Westerners just so do not get that.  Not at all.  They want a payback for everything they do, at all times.

In our racing, stressful western lives full of degrees and rankings and all such, we do not understand that kind of humble discipline and mastery at all.  And those who wish to exploit the fragmented, stressful and illusory world of money and domination have, indeed, found a way to use and usurp others’ personal power.  The more we look outwardly for confirmation of our selves, the more diminished we are inwardly.  Those teachers participating in the passing out of certificates or ranks know this and are exploiting that very vulnerable part of the human being.

The Tao is about cultivating our own, intrinsic and divinely granted personal power, one which no human being can usurp nor take away.

So what is a “Si Fu?”

A Si Fu is, indeed, a master.  But the choice to call one a Si Fu is the student’s choice.  Always.  That name is bestowed not from above, but from below, in the Tao.  It is a commitment of profound relating, over a long period of time.

In ancient times, a student partook of many teachers in order to discern which teacher they wished to follow.  All true Taoist teachers strongly encouraged their students to take classes from many other teachers in order to discern the right one for them.  In the end, it is the student who chooses the teacher and names that teacher as their Si Fu.  It is a relationship of important meaning between both student and teacher, when it is chosen with contemplation, reflection and discernment.  It is one of great intimacy, dedication and discipline when undertaken with the right attitude and intention between both parties, as is any intimate relationship.

So few in our modern world have any understanding of such an intimate relationship, cultivated over many years – a lifelong exchange between teacher and student (or lovers, or business partners, or siblings, or parents and children).  Such a wonderful, though now lost, art, once transmitted not through writing, but through real, face-to-face relationship that evolved over time.  And they all have their ebbs and flows, their disconnections and reunions.  That is the essence of the Tao – to listen deeply into what is needed at any given time and to surrender to it.

In that same tradition, one does not go around as a teacher saying, I am a Si Fu ( or Master).     It is solely the student’s discretion to choose whom they will follow and name as their own, true master/teacher/si fu.

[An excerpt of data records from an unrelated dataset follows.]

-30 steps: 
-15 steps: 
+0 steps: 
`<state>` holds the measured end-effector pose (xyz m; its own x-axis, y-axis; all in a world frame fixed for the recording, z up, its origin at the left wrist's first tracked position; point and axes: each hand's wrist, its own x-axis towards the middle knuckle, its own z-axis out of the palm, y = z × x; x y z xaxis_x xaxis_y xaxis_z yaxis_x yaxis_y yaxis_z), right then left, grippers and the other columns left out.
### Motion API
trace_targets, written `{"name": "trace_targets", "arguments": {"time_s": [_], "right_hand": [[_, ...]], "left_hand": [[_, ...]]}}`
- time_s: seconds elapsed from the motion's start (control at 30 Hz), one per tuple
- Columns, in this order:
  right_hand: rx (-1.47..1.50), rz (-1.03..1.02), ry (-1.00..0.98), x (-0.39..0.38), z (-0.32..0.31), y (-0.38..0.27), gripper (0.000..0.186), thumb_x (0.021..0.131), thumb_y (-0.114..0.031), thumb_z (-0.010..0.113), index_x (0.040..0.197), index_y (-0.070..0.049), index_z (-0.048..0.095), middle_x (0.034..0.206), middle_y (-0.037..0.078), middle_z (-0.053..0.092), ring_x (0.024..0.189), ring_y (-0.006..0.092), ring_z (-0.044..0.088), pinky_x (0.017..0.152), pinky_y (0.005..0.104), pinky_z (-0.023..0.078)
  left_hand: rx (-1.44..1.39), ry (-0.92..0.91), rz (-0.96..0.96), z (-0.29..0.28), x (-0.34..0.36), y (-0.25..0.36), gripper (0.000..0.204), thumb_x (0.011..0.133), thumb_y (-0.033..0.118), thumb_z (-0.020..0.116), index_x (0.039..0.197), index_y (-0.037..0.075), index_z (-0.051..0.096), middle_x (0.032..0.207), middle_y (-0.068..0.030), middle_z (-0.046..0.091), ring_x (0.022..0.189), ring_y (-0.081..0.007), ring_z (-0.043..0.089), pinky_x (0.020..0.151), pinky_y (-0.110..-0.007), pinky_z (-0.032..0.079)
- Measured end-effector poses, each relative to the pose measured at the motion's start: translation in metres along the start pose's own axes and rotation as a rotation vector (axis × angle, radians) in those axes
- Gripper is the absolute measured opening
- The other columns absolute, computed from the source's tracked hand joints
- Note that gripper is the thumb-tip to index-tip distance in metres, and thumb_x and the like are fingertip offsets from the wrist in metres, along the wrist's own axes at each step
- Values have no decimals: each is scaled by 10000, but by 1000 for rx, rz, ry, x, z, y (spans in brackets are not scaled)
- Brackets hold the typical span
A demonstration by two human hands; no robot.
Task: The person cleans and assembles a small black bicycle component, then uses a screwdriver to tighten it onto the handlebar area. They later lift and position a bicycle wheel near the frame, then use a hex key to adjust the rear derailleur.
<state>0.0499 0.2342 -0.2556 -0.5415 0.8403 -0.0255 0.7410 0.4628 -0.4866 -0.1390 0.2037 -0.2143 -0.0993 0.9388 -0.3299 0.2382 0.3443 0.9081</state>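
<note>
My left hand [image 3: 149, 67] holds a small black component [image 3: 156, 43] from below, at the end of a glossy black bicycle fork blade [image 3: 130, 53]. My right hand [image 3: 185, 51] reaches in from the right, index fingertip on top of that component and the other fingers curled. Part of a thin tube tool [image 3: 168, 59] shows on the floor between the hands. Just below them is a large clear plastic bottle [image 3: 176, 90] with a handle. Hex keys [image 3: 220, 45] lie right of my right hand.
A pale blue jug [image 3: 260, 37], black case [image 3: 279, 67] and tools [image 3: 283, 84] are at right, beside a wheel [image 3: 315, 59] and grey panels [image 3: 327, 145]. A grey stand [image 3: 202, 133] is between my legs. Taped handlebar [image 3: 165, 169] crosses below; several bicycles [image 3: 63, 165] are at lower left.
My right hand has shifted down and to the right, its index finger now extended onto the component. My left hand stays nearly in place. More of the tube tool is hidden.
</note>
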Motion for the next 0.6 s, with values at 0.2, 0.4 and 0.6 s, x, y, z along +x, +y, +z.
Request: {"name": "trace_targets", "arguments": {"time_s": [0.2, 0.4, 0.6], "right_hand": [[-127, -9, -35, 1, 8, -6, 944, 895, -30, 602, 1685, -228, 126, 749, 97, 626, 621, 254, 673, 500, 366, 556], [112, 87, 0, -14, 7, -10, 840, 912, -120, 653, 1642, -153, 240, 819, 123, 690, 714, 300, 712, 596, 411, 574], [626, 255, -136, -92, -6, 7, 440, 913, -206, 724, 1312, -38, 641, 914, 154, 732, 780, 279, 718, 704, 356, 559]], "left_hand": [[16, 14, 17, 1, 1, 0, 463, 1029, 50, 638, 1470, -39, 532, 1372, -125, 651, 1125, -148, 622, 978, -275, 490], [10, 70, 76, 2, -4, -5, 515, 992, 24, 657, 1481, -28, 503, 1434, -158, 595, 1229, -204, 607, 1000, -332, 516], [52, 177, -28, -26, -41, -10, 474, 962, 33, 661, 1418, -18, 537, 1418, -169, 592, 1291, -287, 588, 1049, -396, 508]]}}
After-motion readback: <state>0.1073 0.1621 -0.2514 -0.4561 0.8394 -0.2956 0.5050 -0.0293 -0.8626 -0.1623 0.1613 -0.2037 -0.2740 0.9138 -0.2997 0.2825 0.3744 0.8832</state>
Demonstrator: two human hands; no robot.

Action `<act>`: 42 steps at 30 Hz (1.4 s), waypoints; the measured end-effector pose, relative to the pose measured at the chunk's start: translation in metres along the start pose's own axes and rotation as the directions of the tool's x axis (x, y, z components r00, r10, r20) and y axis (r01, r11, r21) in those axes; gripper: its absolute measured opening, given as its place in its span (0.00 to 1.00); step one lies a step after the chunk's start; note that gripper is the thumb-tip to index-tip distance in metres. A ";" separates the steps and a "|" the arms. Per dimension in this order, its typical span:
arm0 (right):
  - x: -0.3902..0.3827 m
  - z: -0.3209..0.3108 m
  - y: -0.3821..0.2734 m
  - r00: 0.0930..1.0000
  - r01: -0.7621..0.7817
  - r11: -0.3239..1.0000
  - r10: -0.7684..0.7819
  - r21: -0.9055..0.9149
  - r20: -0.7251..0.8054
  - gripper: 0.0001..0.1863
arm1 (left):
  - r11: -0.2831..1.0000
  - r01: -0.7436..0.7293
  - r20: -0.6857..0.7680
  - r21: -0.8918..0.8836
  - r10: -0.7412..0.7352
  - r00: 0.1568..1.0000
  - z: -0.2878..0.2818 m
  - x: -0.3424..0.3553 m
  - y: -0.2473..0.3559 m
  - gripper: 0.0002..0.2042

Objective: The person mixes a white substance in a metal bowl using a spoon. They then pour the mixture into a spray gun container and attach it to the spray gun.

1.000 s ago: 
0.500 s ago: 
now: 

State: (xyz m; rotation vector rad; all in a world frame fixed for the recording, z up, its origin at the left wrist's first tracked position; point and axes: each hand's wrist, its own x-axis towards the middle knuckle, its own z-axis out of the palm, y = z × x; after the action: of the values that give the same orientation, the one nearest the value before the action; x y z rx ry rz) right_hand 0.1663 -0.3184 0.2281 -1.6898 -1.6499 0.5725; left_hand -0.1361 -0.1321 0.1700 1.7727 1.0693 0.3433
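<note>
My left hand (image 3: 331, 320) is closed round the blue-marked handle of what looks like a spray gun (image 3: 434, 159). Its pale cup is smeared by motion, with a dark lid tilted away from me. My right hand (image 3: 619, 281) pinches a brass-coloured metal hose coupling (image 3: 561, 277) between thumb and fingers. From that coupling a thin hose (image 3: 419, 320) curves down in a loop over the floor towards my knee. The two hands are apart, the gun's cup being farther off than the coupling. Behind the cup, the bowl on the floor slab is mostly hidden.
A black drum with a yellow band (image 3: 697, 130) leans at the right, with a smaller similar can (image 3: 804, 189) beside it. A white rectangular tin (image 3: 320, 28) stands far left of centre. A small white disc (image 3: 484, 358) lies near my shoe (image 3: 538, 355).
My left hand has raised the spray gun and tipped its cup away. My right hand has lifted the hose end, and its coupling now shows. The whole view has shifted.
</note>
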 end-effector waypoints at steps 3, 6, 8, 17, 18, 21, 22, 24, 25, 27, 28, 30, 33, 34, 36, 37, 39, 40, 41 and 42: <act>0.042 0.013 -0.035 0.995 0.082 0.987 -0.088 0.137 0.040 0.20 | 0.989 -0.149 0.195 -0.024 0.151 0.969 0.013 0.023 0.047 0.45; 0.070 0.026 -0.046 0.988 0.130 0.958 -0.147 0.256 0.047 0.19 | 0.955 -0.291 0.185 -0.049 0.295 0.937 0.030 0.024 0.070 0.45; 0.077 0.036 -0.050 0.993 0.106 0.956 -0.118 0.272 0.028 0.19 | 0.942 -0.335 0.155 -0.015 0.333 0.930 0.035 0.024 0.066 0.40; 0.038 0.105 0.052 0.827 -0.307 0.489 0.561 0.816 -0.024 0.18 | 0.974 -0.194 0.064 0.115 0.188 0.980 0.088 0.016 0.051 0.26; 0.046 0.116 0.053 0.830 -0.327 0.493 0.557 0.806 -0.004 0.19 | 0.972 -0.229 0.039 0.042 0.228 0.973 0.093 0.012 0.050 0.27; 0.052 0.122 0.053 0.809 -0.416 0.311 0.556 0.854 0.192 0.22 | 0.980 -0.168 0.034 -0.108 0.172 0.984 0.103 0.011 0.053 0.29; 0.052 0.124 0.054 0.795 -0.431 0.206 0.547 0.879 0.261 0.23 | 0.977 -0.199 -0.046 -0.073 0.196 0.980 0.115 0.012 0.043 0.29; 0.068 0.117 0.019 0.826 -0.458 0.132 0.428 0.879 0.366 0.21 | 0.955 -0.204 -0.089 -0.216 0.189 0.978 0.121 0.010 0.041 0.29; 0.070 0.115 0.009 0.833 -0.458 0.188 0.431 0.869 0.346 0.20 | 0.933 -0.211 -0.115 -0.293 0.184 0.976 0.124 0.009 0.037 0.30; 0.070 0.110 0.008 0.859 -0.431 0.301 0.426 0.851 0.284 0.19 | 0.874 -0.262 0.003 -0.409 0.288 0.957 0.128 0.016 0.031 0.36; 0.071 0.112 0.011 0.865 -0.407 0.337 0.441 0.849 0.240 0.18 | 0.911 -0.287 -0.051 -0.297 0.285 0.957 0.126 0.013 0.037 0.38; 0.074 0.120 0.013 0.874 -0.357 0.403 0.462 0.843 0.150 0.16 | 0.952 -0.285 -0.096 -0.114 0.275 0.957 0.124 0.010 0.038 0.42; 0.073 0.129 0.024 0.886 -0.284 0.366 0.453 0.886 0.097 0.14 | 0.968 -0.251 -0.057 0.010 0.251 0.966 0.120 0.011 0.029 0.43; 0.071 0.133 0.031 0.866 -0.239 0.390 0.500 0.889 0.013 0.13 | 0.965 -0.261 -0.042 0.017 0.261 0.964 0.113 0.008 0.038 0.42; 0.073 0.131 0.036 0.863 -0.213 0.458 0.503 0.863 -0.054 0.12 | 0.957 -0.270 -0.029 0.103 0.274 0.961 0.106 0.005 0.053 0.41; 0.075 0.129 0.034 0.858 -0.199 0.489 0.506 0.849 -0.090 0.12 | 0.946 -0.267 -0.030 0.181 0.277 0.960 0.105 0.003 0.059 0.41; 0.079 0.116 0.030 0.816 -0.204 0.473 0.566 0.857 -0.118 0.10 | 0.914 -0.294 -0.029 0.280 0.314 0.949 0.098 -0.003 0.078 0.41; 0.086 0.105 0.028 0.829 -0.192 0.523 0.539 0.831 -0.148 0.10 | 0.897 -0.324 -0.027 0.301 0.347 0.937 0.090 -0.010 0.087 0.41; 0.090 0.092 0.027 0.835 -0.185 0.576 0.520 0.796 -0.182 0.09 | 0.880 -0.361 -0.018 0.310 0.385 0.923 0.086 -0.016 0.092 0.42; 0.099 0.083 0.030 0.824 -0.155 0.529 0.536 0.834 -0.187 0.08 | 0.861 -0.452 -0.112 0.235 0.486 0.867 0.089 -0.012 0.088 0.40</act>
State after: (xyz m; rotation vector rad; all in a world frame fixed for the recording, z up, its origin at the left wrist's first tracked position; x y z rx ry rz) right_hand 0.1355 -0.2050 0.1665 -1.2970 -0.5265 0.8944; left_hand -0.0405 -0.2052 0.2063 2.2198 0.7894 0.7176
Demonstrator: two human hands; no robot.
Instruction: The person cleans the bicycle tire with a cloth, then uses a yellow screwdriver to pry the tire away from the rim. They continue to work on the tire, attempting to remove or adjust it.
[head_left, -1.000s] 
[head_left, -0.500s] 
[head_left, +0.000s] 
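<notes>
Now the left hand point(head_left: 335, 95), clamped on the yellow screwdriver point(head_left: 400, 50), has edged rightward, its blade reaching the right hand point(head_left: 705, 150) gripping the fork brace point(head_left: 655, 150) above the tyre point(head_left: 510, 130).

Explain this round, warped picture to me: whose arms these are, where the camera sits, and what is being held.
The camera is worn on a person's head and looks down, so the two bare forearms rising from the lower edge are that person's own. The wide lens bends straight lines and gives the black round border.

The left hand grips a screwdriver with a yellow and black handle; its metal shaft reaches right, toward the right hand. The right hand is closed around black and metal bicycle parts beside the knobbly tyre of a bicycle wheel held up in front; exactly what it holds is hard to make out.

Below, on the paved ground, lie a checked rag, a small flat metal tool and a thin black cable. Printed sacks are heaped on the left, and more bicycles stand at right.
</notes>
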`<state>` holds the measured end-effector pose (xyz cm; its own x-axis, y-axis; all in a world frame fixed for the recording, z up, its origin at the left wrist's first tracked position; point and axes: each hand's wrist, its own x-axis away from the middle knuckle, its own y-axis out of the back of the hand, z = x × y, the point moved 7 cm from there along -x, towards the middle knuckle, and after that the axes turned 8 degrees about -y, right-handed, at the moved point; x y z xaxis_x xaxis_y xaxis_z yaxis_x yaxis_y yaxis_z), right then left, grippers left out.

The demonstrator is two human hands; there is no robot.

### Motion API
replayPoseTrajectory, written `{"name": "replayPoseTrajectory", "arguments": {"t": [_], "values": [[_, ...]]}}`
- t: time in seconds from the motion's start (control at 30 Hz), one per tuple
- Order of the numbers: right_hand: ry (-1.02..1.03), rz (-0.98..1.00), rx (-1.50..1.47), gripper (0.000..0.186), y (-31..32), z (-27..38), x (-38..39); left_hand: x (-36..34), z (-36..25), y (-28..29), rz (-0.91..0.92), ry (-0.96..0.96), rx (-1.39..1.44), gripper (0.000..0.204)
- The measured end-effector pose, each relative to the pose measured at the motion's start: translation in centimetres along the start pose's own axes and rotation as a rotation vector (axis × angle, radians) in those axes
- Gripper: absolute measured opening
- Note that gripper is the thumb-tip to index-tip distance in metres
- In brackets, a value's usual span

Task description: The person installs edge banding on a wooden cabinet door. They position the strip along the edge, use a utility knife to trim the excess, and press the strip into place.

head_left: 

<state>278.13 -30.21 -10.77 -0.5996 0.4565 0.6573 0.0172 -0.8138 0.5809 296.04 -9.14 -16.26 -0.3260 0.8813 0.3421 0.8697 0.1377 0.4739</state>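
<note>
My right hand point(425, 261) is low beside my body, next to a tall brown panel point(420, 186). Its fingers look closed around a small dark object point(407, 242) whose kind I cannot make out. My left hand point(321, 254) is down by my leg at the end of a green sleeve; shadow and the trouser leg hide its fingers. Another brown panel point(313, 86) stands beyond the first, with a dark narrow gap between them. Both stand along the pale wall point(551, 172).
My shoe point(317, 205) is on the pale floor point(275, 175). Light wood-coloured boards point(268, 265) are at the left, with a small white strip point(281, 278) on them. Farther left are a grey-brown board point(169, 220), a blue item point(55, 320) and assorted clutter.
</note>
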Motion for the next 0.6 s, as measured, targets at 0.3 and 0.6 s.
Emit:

Such proclamations are total, ego fraud and a terrible embarrassment to the rest of as, as well as a serious diminishment to the practice of the true Tao.  It should inspire a serious cringe, as well as a clear path resolutely away from such folk.

Ego has no place in nature, which is what the Tao is: the study of nature and her natural flow among all things.  All are equal in that.

The Tao is about humbleness and humility.  Those who practice it at its ancient, original level know that they are nothing more than transmitters of something far more intelligent, complex and beautiful than they are.  That intelligence can be “owned” by no one.

It was in this spirit that I received the teachings of the Tao from my own Si Fu’s so many years ago;  and it is in that same spirit that I attempt to transmit it to others.  Once the Tao is given to you, you own it for yourself.  And no one can take it away.  Not even your teacher.  And that is it’s beauty.  It is yours and yours alone to behold like a jewel in the palm of your own hand.

No belts.  No ranks. No certificates.  It’s just you and your tao practice.  It is us as a group coming together to discover a way of being that transmits the power of joy.  That is what my teachers gave to me and that is what I would like to pass on to others.

I wish you all so well in your pursuit, exploration and discovery of that which transcends all human ego or ownership.